Your task →
Could you reproduce, word for word, everything below from the line containing "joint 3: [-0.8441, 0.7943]" down to the line containing "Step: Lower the", with both of those lines included and no others?

------------------------------------------------------------

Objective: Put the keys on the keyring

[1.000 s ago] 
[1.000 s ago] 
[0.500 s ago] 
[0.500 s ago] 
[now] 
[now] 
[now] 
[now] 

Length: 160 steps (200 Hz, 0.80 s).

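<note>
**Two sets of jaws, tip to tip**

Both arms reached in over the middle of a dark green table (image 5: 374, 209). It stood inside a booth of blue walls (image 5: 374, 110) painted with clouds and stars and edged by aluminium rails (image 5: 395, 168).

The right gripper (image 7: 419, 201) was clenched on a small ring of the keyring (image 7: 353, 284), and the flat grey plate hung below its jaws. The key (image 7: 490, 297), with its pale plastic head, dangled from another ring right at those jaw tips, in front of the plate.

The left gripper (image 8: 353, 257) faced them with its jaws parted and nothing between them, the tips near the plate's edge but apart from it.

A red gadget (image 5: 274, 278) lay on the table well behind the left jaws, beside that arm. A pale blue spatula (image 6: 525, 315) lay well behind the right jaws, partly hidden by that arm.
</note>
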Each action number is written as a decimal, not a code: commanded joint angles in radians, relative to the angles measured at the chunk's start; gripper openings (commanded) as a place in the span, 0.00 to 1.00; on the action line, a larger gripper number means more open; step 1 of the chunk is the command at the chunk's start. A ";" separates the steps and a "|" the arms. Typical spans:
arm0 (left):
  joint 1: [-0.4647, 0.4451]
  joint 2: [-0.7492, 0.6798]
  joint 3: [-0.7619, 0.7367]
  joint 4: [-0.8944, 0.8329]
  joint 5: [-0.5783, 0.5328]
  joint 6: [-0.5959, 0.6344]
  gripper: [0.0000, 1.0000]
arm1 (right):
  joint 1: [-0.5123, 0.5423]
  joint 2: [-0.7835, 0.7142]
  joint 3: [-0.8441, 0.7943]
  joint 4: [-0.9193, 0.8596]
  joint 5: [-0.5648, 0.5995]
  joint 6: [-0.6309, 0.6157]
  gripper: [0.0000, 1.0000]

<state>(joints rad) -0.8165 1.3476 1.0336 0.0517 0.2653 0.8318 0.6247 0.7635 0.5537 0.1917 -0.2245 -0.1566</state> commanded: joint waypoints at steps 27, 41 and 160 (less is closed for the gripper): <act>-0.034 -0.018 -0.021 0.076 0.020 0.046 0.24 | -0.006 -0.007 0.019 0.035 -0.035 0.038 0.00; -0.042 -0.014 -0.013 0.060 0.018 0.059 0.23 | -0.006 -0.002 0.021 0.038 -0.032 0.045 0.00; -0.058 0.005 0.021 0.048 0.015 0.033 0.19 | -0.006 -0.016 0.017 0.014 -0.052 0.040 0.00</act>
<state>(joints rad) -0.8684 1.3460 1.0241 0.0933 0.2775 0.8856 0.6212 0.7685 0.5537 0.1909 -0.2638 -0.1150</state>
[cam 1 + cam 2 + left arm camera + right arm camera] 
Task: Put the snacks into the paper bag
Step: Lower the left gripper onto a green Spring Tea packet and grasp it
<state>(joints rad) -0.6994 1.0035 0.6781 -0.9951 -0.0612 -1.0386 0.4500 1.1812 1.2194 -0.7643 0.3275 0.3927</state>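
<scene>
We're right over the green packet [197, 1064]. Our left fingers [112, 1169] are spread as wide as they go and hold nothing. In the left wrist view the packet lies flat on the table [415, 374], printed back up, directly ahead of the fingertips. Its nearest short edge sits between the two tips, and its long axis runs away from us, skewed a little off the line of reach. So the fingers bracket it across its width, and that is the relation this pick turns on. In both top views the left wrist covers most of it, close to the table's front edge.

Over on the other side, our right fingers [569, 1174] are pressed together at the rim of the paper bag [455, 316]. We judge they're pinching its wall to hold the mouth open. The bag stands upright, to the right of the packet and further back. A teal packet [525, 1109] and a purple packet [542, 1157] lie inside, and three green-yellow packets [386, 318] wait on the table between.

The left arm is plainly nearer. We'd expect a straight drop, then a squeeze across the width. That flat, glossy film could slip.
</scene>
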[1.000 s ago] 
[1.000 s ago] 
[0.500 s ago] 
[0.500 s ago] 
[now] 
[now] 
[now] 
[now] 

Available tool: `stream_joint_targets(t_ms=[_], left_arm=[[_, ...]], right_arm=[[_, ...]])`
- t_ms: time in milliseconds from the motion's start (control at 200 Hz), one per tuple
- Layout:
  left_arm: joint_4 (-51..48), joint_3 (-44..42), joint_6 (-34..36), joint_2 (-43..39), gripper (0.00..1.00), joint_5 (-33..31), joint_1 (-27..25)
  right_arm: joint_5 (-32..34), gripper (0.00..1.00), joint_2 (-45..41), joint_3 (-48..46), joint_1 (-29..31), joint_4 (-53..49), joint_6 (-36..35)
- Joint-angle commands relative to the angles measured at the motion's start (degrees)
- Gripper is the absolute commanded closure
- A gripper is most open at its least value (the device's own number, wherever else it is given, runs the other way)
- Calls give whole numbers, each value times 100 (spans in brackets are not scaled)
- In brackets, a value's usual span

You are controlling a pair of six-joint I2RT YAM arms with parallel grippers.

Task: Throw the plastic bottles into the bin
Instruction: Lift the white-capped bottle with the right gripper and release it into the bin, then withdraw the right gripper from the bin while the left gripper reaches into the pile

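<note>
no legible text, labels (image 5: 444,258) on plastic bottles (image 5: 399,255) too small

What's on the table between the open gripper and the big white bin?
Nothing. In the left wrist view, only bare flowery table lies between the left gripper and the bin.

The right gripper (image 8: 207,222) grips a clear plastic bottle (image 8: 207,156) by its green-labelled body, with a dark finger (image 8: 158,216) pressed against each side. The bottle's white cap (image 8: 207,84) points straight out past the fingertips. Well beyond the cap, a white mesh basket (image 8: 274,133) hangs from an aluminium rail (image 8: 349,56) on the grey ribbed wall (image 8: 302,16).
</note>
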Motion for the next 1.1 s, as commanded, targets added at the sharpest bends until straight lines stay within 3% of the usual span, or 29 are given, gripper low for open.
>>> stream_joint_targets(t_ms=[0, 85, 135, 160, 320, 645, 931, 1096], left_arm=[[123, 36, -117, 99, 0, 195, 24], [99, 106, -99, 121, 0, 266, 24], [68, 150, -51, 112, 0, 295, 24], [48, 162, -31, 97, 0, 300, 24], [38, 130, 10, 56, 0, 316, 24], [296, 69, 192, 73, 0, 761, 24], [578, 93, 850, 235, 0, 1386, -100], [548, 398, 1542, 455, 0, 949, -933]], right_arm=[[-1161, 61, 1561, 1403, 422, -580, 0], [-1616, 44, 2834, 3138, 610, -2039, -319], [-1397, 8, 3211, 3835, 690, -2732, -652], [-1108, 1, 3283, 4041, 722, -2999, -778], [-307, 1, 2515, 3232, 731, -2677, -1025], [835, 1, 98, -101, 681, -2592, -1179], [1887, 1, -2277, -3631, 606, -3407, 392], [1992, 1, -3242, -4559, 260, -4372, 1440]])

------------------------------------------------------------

Exercise solution →
  joint 3: [-0.8441, 0.7943]
  joint 4: [-0.9193, 0.8596]
  joint 5: [-0.5648, 0.5995]
  joint 6: [-0.6309, 0.6157]
  gripper: [0.0000, 1.0000]

<state>(joints rad) -0.8165 1.3476 1.0336 0.0517 0.2653 0.8318 0.6247 0.7635 0.5537 0.1917 -0.2245 -0.1566</state> commanded: joint waypoints at steps 27, 41 and 160 (less is closed for the gripper): <act>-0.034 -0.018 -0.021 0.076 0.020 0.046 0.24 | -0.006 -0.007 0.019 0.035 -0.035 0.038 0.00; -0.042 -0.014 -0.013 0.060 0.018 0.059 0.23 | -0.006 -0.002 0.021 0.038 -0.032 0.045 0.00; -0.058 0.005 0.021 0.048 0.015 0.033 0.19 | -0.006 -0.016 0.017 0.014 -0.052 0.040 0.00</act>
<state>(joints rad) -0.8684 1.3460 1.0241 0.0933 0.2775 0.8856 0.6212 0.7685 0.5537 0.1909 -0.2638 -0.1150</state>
[cam 1 + cam 2 + left arm camera + right arm camera] 
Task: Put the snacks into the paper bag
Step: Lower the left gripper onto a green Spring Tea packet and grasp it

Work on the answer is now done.